Write out only the lines from the top of the listing below through the one with "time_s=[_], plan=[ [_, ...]", exactly as they stand, while keeping pictures out of the copy.
[Available data Boundary: Start]
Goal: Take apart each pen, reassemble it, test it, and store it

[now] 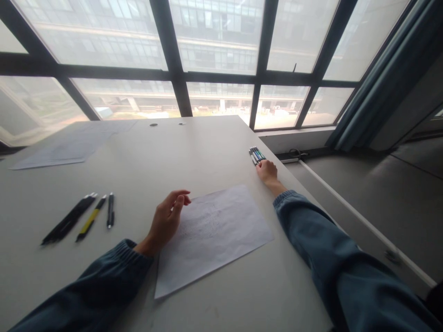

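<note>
My right hand (267, 171) is closed at the near end of a row of several pens (256, 155), close to the table's right edge. Its fingertips are partly hidden, and I cannot make out whether one pen or more is gripped. Over the left edge of a sheet of paper (218, 235) with faint marks hovers or rests my left hand (169, 216). Its fingers are loosely bent, the thumb apart from them, with nothing visible in between. Left of that hand lie a dark pen (110, 210), a yellow and black pen (92, 218) and a bundle of black pens (71, 217).
More sheets of paper (69, 143) lie at the far left of the white table (194, 157). Large windows stand behind it. Past the right edge are the grey floor, a white pipe (367, 230) and a blue curtain (384, 74).
</note>
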A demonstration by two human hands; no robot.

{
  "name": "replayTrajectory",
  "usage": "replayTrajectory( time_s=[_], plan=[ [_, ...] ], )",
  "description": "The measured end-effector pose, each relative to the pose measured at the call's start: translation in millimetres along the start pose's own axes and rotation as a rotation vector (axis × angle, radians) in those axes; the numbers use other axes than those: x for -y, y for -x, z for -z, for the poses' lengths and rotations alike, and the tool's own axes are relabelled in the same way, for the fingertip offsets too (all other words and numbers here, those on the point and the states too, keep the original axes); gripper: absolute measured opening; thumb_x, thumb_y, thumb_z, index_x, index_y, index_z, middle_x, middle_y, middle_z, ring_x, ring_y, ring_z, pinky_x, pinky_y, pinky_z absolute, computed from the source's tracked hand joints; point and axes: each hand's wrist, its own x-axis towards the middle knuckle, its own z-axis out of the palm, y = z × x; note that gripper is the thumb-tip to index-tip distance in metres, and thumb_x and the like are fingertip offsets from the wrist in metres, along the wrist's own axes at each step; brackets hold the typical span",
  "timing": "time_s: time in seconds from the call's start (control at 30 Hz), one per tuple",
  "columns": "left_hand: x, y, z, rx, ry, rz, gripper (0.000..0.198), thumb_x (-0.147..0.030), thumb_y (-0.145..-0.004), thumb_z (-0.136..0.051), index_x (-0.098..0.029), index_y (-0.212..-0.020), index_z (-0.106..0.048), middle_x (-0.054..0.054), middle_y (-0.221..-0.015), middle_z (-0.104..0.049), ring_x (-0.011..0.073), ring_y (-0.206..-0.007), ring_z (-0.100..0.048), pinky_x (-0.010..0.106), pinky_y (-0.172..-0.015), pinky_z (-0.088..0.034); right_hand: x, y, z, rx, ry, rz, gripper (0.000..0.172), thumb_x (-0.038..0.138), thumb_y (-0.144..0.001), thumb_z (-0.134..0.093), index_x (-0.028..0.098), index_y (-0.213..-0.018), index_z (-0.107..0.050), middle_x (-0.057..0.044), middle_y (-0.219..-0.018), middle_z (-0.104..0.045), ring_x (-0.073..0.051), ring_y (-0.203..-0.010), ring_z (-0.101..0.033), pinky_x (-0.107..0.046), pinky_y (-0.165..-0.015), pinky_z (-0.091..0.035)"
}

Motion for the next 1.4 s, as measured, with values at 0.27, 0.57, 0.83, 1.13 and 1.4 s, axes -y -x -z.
replayTrajectory(
  time_s=[0.27, 0.57, 0.83, 1.13, 1.4],
  plan=[
    [-4.5, 0.6, 2.5, 0.026, -0.057, 0.055, 0.04, -0.05, -0.099, -0.044, -0.017, -0.107, -0.066, 0.003, -0.08, -0.068, 0.0158, -0.07, -0.058, 0.028, -0.067, -0.046, -1.9, -15.0, -6.1, -0.005, -0.018, -0.025, 0.023, 0.029, -0.095, -0.058, 0.016, -0.097, -0.076, -0.016, -0.102, -0.076, -0.027, -0.1, -0.071, -0.033, -0.089, -0.051],
    [-6.9, 0.9, 2.2, 0.042, -0.068, 0.072, 0.037, -0.048, -0.097, -0.046, -0.018, -0.105, -0.066, 0.001, -0.077, -0.068, 0.0157, -0.068, -0.056, 0.028, -0.067, -0.044, -3.7, -14.6, -6.1, -0.013, -0.034, -0.023, 0.023, 0.032, -0.094, -0.061, 0.015, -0.099, -0.076, -0.017, -0.105, -0.075, -0.026, -0.102, -0.07, -0.032, -0.09, -0.05],
    [-9.3, 0.4, 4.0, 0.061, -0.07, 0.077, 0.037, -0.049, -0.096, -0.046, -0.018, -0.104, -0.066, 0.001, -0.074, -0.067, 0.016, -0.066, -0.056, 0.027, -0.063, -0.043, -9.8, -4.7, 0.6, -0.013, -0.039, -0.04, 0.021, 0.031, -0.092, -0.062, 0.016, -0.092, -0.077, -0.016, -0.1, -0.076, -0.026, -0.097, -0.071, -0.031, -0.086, -0.05],
    [-10.2, 0.9, 3.5, 0.09, -0.065, 0.093, 0.037, -0.048, -0.094, -0.047, -0.018, -0.106, -0.066, 0.001, -0.072, -0.067, 0.0153, -0.062, -0.057, 0.026, -0.059, -0.04, -4.5, -9.3, -3.2, -0.029, -0.041, -0.061, 0.024, 0.037, -0.091, -0.064, 0.017, -0.094, -0.076, -0.015, -0.101, -0.077, -0.027, -0.097, -0.072, -0.032, -0.084, -0.052],
    [-12.3, -0.3, 1.3, 0.095, -0.078, 0.095, 0.038, -0.049, -0.095, -0.047, -0.018, -0.107, -0.065, 0.001, -0.072, -0.067, 0.0161, -0.064, -0.058, 0.026, -0.06, -0.041, -4.6, -11.0, -3.2, -0.029, -0.039, -0.063, 0.023, 0.036, -0.093, -0.063, 0.017, -0.096, -0.076, -0.016, -0.102, -0.076, -0.027, -0.098, -0.072, -0.034, -0.087, -0.052]
  ],
)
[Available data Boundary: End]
• Exercise answer:
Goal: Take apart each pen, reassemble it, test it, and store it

[now] 

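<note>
My right hand (267, 171) is closed at the near end of a row of several pens (256, 155), close to the table's right edge. Its fingertips are partly hidden, and I cannot make out whether one pen or more is gripped. Over the left edge of a sheet of paper (218, 235) with faint marks hovers or rests my left hand (169, 216). Its fingers are loosely bent, the thumb apart from them, with nothing visible in between. Left of that hand lie a dark pen (110, 210), a yellow and black pen (92, 218) and a bundle of black pens (71, 217).
More sheets of paper (69, 143) lie at the far left of the white table (194, 157). Large windows stand behind it. Past the right edge are the grey floor, a white pipe (367, 230) and a blue curtain (384, 74).
</note>
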A demonstration by two human hands; no robot.

{
  "name": "replayTrajectory",
  "usage": "replayTrajectory( time_s=[_], plan=[ [_, ...] ], )",

Work on this exercise has been completed.